[Exercise instructions]
What lines in the records include the string "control"? Return each one.

[Supplied records]
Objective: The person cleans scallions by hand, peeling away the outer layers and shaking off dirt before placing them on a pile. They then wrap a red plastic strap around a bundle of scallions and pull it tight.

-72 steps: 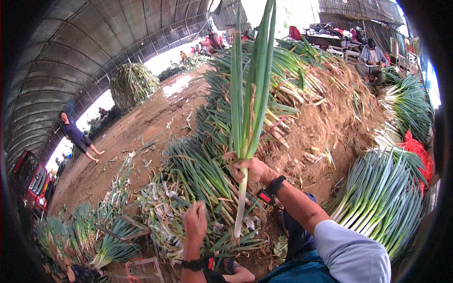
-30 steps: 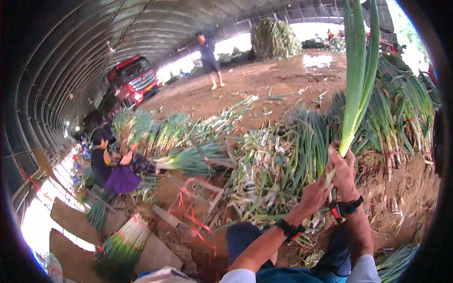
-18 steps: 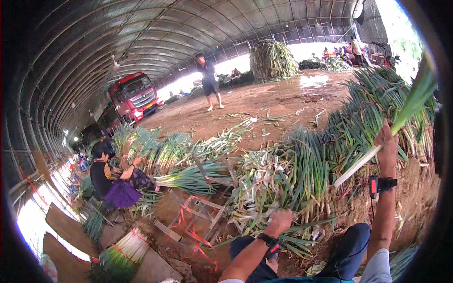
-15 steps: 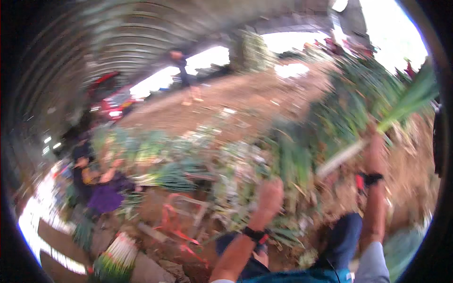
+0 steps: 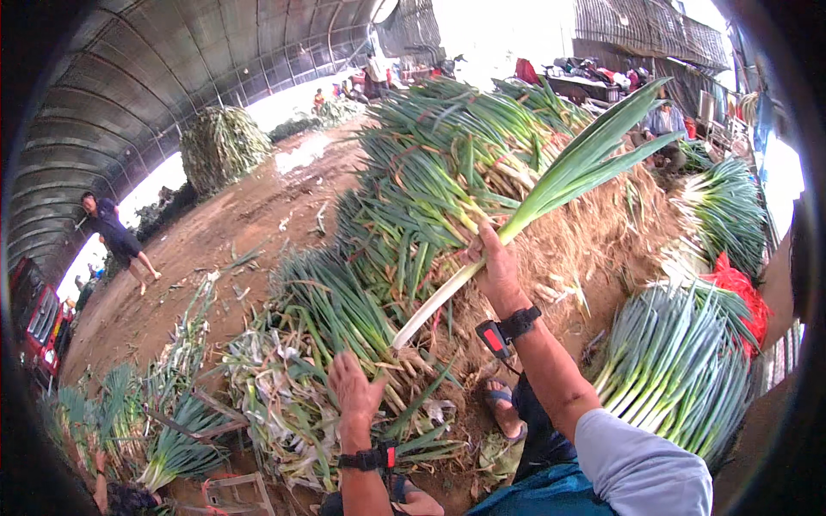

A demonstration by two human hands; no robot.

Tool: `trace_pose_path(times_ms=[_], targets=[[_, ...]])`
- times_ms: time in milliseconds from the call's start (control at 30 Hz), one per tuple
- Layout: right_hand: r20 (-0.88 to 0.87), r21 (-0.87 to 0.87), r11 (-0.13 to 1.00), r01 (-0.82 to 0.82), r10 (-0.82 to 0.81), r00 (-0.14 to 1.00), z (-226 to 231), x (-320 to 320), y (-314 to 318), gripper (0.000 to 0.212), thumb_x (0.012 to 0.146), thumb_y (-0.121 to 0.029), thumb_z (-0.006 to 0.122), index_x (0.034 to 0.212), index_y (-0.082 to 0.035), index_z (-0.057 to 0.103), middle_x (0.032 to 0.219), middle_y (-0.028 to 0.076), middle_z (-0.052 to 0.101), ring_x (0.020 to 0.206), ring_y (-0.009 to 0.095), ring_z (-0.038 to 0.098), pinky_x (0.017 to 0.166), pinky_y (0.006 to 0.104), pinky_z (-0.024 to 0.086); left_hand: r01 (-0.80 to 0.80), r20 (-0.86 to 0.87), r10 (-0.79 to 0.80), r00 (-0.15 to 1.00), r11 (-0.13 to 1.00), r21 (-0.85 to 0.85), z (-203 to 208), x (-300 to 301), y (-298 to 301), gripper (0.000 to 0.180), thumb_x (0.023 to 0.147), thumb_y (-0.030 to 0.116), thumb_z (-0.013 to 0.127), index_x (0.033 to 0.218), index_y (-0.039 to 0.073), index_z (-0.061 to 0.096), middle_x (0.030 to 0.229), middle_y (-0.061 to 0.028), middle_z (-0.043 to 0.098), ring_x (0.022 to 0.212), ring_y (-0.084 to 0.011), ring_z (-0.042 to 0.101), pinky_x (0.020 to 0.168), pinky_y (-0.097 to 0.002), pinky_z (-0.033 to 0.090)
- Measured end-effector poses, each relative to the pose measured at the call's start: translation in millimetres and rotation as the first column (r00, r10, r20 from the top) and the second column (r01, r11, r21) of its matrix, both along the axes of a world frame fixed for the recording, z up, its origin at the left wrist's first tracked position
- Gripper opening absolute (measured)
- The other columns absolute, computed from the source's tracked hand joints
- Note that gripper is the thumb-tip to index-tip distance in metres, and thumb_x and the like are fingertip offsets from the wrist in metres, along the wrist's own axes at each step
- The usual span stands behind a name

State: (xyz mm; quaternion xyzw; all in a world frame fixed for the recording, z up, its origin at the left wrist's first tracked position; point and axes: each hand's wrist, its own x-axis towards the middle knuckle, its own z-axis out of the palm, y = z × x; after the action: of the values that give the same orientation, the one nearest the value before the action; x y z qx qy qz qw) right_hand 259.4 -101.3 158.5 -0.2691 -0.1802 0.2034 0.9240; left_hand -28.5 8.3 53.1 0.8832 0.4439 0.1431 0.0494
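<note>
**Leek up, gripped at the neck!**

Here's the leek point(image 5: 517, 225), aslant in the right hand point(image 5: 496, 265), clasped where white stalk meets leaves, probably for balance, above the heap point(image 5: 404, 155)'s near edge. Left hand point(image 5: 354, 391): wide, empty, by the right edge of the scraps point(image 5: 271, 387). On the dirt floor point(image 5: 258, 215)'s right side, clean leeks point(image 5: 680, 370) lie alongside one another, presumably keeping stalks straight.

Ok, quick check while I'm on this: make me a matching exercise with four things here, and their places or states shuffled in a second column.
1. Right hand
2. Left hand
3. Red truck
4. Crumpled red material

A. At the far left of the view
B. Closed around a long green onion
C. By the green onion pile at the right
D. Open, grasping nothing

Pairs: 1-B, 2-D, 3-A, 4-C
</note>
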Motion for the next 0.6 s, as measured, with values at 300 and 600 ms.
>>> trace_pose_path(times_ms=[300, 600], targets=[[0.106, -0.175, 0.983, 0.046, -0.028, 0.994, 8.7, -7.2, -51.5, 0.025, 0.093, -0.032, 0.061, 0.102, -0.009, 0.055, 0.076, 0.002, 0.055, 0.07, 0.018, 0.062, 0.059, 0.031, 0.051, 0.264, 0.478, -0.259, 0.839, 0.963, 0.058, -14.0, 121.7, -41.3, 0.034, 0.085, 0.013, 0.065, 0.116, 0.003, 0.054, 0.109, -0.0203, 0.061, 0.095, -0.0395, 0.06, 0.082, -0.0457, 0.048], [0.169, -0.182, 0.796, 0.577, -0.553, 0.816, -12.3, 94.6, -157.6, 0.025, 0.091, -0.026, 0.065, 0.089, -0.006, 0.05, 0.067, -0.001, 0.052, 0.049, 0.01, 0.049, 0.042, 0.0275, 0.043, 0.558, 0.218, -0.535, 0.816, 0.828, -0.056, -63.4, 137.0, -64.2, 0.025, 0.098, 0.015, 0.045, 0.116, 0.001, 0.056, 0.106, -0.0243, 0.063, 0.096, -0.0434, 0.059, 0.077, -0.047, 0.047]])
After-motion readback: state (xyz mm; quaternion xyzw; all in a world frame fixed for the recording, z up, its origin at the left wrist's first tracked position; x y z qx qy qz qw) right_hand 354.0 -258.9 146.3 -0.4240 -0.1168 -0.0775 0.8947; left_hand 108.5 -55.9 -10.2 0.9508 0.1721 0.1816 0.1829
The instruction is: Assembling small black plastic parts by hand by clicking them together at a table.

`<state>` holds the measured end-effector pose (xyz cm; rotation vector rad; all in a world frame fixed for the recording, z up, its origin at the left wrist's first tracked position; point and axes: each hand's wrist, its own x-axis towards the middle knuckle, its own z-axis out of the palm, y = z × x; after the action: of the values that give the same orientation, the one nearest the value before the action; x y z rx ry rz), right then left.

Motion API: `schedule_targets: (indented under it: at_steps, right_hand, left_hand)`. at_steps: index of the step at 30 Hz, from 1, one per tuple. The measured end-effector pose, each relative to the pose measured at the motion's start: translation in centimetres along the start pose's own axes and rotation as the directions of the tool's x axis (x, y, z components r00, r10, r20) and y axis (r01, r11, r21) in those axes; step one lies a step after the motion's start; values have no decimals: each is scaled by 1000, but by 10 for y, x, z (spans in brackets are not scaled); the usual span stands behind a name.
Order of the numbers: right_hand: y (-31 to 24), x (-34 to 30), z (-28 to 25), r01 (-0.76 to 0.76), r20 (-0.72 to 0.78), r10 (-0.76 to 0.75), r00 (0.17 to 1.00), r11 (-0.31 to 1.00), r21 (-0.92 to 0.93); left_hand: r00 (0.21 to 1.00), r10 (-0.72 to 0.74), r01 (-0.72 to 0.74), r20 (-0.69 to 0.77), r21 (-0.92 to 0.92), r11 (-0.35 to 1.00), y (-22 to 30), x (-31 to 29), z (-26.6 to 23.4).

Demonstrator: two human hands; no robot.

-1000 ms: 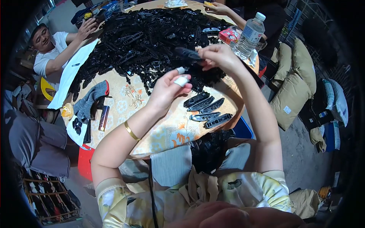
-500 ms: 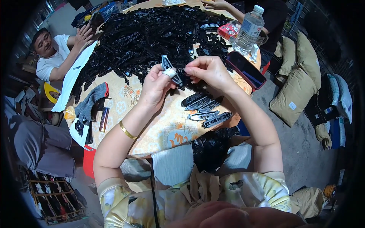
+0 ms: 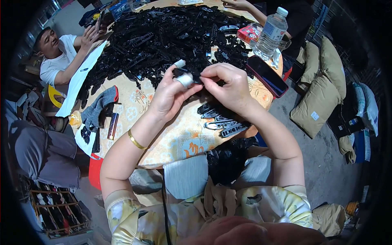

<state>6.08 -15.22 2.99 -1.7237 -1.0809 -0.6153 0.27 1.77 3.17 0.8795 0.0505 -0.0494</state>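
My left hand (image 3: 165, 98) grips a dark, narrow plastic part (image 3: 195, 76) between thumb and fingers; white wraps cover its thumb and a fingertip. Against the part's right end, the thumb and forefinger of my right hand (image 3: 229, 86) are pinched together; what lies between those fingertips is too small to make out. Just below my right hand, several long black plastic parts with oval openings (image 3: 224, 126) lie side by side on the patterned tablecloth (image 3: 163, 139). A large heap of similar black parts (image 3: 163, 36) spreads beyond both hands.
A water bottle (image 3: 271, 34), a red packet (image 3: 248, 33) and a phone (image 3: 267, 76) stand or lie at the right. Grey gloves (image 3: 100, 107) and a small tube (image 3: 113, 126) lie left. One person sits at left; another person's hand (image 3: 237, 5) shows at the far edge.
The part in my left hand has turned from upright, its pale face showing, to a flatter, darker angle. My right fingertips have moved in from beside it to touch its end.
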Motion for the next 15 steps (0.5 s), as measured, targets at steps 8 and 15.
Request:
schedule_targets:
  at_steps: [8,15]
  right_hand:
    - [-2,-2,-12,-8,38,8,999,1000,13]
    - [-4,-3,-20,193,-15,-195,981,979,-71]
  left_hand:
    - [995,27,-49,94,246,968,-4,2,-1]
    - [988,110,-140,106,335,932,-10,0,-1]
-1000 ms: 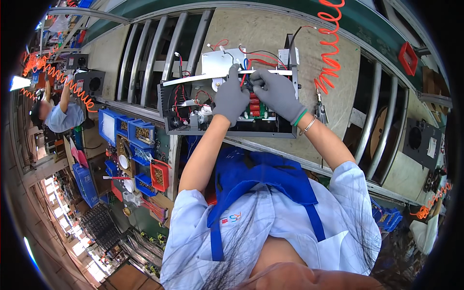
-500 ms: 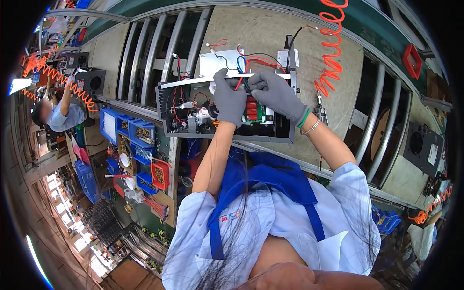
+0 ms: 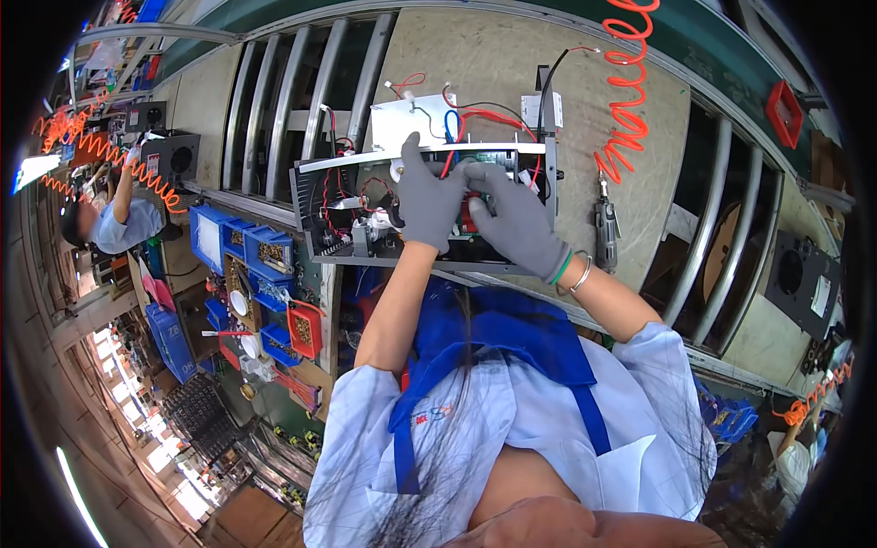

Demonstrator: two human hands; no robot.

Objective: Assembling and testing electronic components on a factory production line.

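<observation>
An open black metal case (image 3: pixel 302 212) lies across the bench in front of me, with wires, small parts and a circuit board inside. Both my hands, in grey gloves, reach into it and meet over its middle. My left hand (image 3: pixel 429 203) has its fingers closed where red and blue wires (image 3: pixel 450 128) run in, while one digit points up past the case's white edge strip (image 3: pixel 361 157). Against it my right hand (image 3: pixel 519 224) is bent in a pinch; what lies between its fingertips is hidden. Red cylindrical parts beneath are mostly covered by the gloves.
Behind the case are a white sheet (image 3: pixel 393 121) and loose leads. An air screwdriver (image 3: pixel 607 239) hangs on an orange coiled hose (image 3: pixel 628 114) at the right. Metal rollers (image 3: pixel 717 215) flank the bench board. Blue bins (image 3: pixel 272 256) and a red bin (image 3: pixel 304 331) hold small parts at the left. A co-worker (image 3: pixel 126 222) stands far left.
My right hand has moved down and left, closer against my left hand, covering more of the board. The screwdriver's body now shows beside my right wrist. The case has shifted slightly left.
</observation>
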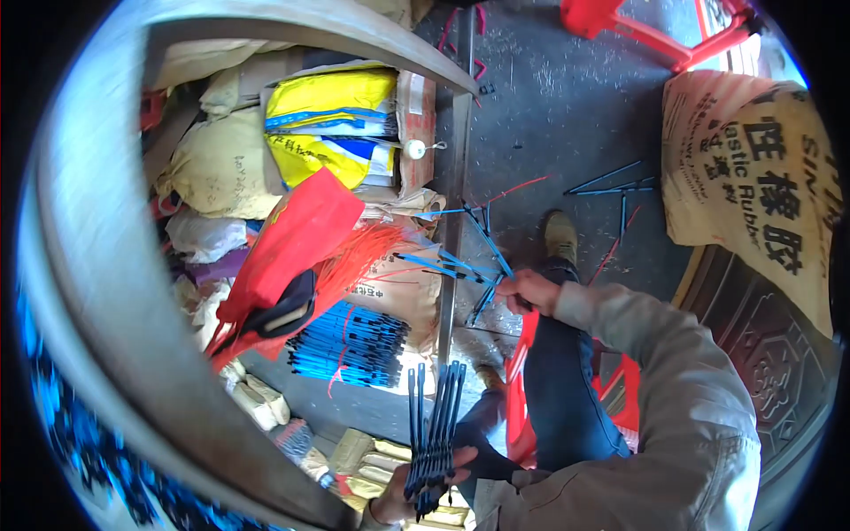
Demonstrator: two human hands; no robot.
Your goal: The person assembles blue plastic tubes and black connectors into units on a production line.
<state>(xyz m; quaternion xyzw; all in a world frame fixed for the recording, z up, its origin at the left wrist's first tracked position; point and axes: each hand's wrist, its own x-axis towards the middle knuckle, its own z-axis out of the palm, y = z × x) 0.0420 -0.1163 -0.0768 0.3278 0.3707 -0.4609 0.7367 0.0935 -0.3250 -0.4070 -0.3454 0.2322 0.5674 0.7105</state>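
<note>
My left hand (396,497), low in the view, is closed around a fanned bunch of thin dark strips (434,434) with small knob-like ends pointing up. Further up, over my knee, my right hand (533,290) is closed on several thin blue strips (487,237), which spread out to the left and upward. What exactly these strips are I cannot make out. Left of the hands lies a thick bundle of similar blue and black strips (345,343), with a pink tie (338,365) across it.
A grey metal frame (456,168) curves around the left side. Past it lie a red bag with orange strands (305,239), a yellow package (323,124) and sacks. Loose strips (620,188) lie on the floor near a printed sack (748,168). A red stool (522,389) is beneath me.
</note>
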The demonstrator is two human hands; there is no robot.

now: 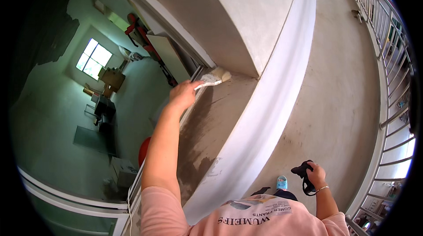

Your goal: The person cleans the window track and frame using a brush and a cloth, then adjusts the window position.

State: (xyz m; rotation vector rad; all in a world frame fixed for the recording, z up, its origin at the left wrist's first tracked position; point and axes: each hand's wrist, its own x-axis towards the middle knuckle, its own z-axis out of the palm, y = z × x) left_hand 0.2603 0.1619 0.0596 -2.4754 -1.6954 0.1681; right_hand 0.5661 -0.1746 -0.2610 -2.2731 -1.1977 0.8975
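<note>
My left hand point(183, 94) reaches out over the windowsill and grips the white handle of a wide flat brush point(211, 79). The pale bristles touch the far corner of the concrete sill point(228, 98), where it meets the window frame and the side wall. Dark wet patches spread over the nearer part of this sill. Low by my right side, my right hand point(316, 172) holds a bunched black cloth item point(302, 169) with a strap or loop hanging down.
A white wall face point(261, 120) drops from the sill to the concrete walkway floor point(337, 87). Metal railings point(385, 90) run along the right. Through the open window lies a room with cardboard boxes point(112, 79), a leaning board point(168, 55) and red equipment point(142, 37).
</note>
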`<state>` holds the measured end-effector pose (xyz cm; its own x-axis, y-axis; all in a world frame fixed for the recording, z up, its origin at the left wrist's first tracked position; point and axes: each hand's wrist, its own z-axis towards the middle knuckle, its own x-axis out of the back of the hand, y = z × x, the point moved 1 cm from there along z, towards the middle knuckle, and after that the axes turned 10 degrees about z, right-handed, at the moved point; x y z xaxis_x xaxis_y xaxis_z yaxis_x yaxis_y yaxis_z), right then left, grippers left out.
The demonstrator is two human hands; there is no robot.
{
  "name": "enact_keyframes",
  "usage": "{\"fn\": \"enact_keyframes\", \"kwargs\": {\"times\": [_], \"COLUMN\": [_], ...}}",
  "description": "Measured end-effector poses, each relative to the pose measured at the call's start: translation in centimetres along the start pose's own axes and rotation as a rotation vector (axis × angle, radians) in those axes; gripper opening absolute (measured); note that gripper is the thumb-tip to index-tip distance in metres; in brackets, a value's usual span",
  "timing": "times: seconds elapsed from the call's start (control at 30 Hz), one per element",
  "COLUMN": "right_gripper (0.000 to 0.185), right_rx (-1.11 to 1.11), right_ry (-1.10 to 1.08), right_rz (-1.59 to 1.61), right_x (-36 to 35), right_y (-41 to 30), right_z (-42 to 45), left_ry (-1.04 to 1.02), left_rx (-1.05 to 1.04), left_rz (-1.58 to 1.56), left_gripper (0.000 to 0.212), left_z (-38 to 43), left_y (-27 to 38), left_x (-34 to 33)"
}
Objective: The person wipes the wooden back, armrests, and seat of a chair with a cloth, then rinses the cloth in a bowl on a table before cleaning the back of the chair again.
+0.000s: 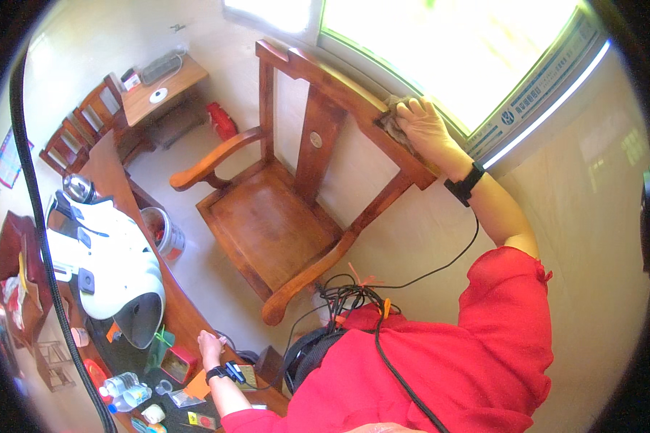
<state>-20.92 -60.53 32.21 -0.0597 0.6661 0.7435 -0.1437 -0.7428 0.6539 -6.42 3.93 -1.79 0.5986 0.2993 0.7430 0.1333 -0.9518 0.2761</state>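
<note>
My right hand (423, 129) grips a crumpled greyish cloth (394, 128) and presses it on the top rail of a wooden armchair (281, 233), near the window. My left hand (211, 345) rests at the edge of the long wooden desk (180, 297), its fingers curled; whether it holds anything is hard to tell. Both wrists wear black bands, with a cable running from each. The chair has a flat wooden seat, curved arms and a back splat with a round pale inlay.
On the desk lie a white helmet-like object (122, 260), plastic bottles (130, 398), a red-rimmed box (177, 364) and a metal kettle (78, 188). A bucket (162, 233) stands beside it. Bundled black cables (352, 295) hang at my waist. A small table (165, 89) and wooden chairs stand farther back.
</note>
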Motion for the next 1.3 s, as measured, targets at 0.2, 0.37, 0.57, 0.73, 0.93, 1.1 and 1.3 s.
{"fn": "enact_keyframes", "kwargs": {"times": [0.2, 0.37, 0.57, 0.73, 0.93, 1.1, 1.3], "right_gripper": [0.018, 0.025, 0.025, 0.017, 0.014, 0.015, 0.015], "right_rx": [-0.089, -0.070, -0.082, 0.087, 0.227, 0.198, 0.186], "right_ry": [0.036, -0.090, -0.112, 0.050, 0.111, 0.056, 0.205], "right_rz": [-0.021, 0.056, -0.004, 0.077, 0.085, 0.123, 0.085], "right_x": [1.3, 2.5, 2.2, 1.7, -1.5, -4.1, -5.9], "right_y": [-0.1, 0.4, 1.6, 3.1, 4.0, 4.2, 4.7], "right_z": [-0.3, 1.0, 5.5, 9.2, 15.7, 21.8, 27.7], "left_ry": [0.131, 0.133, 0.045, 0.105, 0.088, 0.116, 0.122], "left_rx": [-0.092, -0.114, 0.011, -0.021, 0.024, 0.041, 0.052], "left_rz": [0.054, 0.027, -0.067, -0.004, 0.012, 0.071, 0.036], "left_gripper": [0.031, 0.033, 0.033, 0.034, 0.037, 0.040, 0.048], "left_z": [-1.8, -0.3, -1.4, -1.6, -1.7, -1.3, -0.4], "left_y": [1.0, -0.2, 1.4, 1.1, 1.6, 1.0, 0.4], "left_x": [0.7, 0.0, 0.8, 0.6, 0.9, 0.2, -0.7]}}
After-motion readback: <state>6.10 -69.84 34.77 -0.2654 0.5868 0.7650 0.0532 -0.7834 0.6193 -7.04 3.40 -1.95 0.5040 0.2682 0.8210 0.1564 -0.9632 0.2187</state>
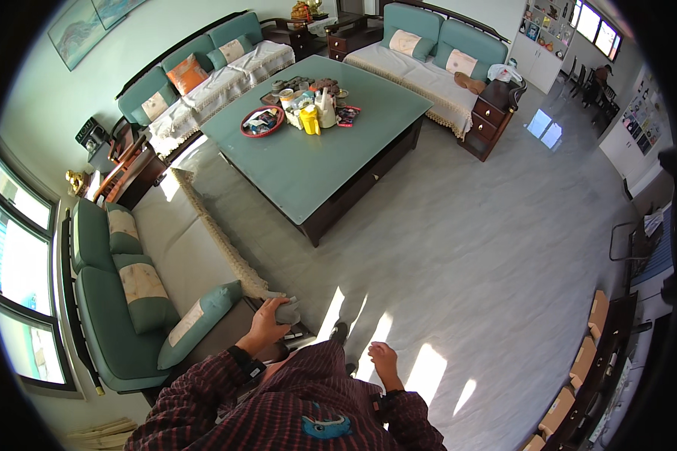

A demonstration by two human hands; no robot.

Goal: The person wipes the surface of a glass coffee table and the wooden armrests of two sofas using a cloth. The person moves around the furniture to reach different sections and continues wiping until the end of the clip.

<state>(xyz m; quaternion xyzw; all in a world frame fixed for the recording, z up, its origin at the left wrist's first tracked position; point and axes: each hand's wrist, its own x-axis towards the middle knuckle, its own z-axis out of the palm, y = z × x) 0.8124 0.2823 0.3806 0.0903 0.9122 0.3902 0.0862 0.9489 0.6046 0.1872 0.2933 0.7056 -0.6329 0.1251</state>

[Result of this task]
- times_ms: time in milliseconds from the call's start (control at 30 Hz), one per tuple
  "timing": "times: seconds elapsed from the call's start (control at 30 Hz), one per element",

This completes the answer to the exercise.